§ TASK DESCRIPTION
Take every line containing "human" from the material and copy it.
--------------------------------------------------
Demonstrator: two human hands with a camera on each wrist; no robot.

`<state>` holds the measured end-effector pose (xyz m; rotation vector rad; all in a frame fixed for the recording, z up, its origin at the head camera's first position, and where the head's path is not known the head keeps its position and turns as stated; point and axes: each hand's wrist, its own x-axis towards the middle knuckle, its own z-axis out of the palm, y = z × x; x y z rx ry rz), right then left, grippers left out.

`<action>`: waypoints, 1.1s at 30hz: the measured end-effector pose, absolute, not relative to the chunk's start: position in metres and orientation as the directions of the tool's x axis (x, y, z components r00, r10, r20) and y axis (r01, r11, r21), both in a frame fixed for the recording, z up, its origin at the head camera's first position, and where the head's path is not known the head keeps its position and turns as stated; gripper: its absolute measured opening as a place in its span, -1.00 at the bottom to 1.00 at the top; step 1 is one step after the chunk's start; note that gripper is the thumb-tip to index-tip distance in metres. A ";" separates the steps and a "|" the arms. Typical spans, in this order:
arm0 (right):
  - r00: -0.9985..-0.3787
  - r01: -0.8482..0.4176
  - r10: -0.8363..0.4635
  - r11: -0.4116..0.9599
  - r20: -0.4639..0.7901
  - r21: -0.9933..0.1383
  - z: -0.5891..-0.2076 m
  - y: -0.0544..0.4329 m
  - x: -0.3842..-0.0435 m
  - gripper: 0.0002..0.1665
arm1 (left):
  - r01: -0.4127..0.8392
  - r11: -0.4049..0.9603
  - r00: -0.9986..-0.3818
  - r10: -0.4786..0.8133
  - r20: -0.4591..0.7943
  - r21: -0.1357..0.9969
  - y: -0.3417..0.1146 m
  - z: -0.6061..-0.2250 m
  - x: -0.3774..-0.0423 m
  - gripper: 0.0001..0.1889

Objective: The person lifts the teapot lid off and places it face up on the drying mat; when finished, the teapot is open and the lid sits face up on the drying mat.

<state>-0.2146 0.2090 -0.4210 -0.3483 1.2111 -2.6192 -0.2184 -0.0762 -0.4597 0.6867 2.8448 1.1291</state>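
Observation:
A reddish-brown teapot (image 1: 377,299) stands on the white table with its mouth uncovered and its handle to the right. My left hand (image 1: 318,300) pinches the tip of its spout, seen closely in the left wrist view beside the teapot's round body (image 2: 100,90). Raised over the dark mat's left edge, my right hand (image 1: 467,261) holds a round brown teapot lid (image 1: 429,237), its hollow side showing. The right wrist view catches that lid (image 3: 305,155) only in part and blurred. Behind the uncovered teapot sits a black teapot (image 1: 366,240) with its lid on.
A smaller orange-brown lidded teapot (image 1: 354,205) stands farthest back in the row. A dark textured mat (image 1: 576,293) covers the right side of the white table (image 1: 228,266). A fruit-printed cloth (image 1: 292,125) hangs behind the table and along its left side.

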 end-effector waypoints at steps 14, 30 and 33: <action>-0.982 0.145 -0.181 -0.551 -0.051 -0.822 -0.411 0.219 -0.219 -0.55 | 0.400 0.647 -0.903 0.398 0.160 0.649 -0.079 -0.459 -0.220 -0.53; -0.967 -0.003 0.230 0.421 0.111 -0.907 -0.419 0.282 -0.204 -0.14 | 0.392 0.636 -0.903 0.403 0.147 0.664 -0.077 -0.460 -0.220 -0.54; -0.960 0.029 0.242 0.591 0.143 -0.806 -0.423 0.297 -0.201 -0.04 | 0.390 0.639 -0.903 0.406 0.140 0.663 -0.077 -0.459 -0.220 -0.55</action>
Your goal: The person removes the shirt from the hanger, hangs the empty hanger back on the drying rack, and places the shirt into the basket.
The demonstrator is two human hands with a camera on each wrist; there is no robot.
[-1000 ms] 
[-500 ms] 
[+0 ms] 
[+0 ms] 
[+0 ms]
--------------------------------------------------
§ EXERCISE ANSWER
Demonstrator: two human hands with a camera on each wrist; no robot.
The demonstrator is two human hands with a camera on each wrist; there is no robot.

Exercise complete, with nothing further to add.